In May 2024, UnitedHealth Group’s CEO, Andrew Witty, testified before the United States Congress regarding the cyberattack on Change Healthcare. Mr. Witty explained that the attackers initially gained access using stolen credentials. They then exploited these legitimate credentials to access a server that did not have Multi-Factor Authentication (MFA) enabled.

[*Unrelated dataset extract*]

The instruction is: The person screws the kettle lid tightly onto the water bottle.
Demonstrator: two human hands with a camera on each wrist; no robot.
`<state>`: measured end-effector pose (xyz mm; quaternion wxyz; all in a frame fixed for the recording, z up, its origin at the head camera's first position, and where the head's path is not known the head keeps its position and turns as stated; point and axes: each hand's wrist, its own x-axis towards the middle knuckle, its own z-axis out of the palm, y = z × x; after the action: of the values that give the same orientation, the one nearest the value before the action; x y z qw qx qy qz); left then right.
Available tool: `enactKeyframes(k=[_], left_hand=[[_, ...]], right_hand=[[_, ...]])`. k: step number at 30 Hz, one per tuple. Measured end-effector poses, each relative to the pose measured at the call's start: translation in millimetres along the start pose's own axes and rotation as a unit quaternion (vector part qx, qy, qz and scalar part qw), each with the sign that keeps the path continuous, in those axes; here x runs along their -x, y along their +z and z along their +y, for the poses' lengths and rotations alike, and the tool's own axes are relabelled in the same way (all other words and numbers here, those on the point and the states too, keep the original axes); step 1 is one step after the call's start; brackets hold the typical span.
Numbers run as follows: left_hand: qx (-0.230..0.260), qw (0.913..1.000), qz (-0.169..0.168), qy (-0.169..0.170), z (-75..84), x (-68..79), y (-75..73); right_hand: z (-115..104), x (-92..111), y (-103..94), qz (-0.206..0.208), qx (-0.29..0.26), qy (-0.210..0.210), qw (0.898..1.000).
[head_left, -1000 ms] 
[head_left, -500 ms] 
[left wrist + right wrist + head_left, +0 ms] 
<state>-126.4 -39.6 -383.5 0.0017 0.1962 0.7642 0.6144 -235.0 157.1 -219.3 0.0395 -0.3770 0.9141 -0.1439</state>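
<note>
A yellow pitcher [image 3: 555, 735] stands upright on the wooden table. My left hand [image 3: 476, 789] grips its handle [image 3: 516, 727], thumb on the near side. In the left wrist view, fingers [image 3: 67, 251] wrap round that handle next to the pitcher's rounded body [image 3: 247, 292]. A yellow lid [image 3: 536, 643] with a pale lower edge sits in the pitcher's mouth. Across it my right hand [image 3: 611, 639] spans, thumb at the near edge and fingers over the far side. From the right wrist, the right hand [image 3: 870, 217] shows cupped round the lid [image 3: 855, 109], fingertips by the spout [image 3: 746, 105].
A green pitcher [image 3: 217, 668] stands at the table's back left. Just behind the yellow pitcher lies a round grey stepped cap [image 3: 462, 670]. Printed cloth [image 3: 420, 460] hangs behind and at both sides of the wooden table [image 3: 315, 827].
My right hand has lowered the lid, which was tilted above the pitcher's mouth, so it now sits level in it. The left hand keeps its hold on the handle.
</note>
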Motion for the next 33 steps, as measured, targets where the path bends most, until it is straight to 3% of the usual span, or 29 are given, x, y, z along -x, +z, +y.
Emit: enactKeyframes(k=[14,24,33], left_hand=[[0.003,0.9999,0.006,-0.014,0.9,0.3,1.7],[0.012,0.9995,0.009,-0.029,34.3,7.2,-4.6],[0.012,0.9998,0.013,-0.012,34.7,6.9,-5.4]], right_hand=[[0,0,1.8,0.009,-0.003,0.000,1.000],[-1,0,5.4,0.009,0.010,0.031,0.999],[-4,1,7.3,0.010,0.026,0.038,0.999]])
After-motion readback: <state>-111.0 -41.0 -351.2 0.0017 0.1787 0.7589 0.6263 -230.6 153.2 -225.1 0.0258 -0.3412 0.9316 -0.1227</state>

ALPHV/BlackCat, a Russian-speaking ransomware group, claimed responsibility for the attack. In April 2022, the FBI issued an advisory stating that developers and money launderers associated with ALPHV/BlackCat had links to DarkSide, the ransomware group believed to be behind the Colonial Pipeline attack in 2021, which caused significant shortages of gasoline, diesel fuel, and jet fuel in the United States.
4. Romania
In February 2024, more than 100 healthcare facilities in Romania fell victim to a ransomware attack. National Cyber Security Directorate (DNSC) reported that 25 hospitals experienced data encryption, while 79 other medical facilities were forced offline due to the attacks. The hackers initially targeted the Hipocrate Information System, a healthcare app, using a variant of the Phobos ransomware strain developed by Russian-speaking hackers. This infection subsequently spread rapidly among healthcare organizations throughout Romania.
5. France and Germany
In April 2024, a hospital in France fell victim to a ransomware attack orchestrated by the LockBit Ransomware Group. As a result, some patients were diverted, non-urgent surgical procedures were canceled, and hospital staff resorted to using pen and paper to provide care for patients. Similarly, in December 2023, hospitals in Germany were targeted by the LockBit Ransomware Group, leading to disruptions in emergency services at multiple hospitals. People requiring urgent medical attention were redirected to other facilities.
In May 2024, the U.S. Justice Department filed charges against a Russian national for allegedly developing and operating LockBit Ransomware.
6. South Korea
In May 2023, our team at The Readable reported on the data breach at Seoul National University Hospital (SNUH), one of South Korea’s largest medical facilities. The Korean National Police Agency (KNPA) attributed the attack to North Korean hackers. Additionally, in September 2023, our team disclosed that between February 2020 and July 2023, 74 healthcare facilities throughout South Korea had been targeted in cyberattacks, with 68 of these cases identified as ransomware attacks.
Conclusion: The need for greater domestic and international collaboration
On June 7th, the British Broadcasting Corporation (BBC) held its inaugural UK Election Debate. The absence of cybersecurity discourse underscored the necessity for collaboration extending beyond experts and law enforcement, reaching all levels of leadership. Recognizing the urgency of cybersecurity is paramount to fortifying our defenses against cyber threats. Prioritizing collaborative efforts, both domestically and internationally, is essential. Only through coordinated action across all levels of leadership can we effectively safeguard critical infrastructure from cyberattacks and ensure the well-being of our citizens.